## WHAT TO PRODUCE
Please return the listing below from the line with "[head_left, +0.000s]" through its last line, exactly, and include nothing else.

- - - -

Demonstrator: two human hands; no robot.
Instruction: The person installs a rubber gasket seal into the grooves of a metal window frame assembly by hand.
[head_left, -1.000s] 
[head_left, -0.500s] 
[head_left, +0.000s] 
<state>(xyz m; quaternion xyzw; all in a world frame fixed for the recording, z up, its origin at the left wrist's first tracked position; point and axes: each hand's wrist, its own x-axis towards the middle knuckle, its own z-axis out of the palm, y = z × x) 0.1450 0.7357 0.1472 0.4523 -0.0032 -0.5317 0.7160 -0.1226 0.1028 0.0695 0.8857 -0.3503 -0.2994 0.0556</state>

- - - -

## RESPONSE AREA
[head_left, +0.000s] 
<state>(xyz m; quaternion xyzw; all in a world frame fixed for the recording, z up, its origin at the left wrist's first tracked position; point and axes: each hand's wrist, its own x-axis towards the middle knuckle, its own z-axis out of the palm, y = z × x) 0.1450 0.7357 0.1472 0.4523 -0.0032 -0.5317 0.7160 -0.1226 0.1028 0.0695 0.8857 -0.3503 -0.2994 0.0556</state>

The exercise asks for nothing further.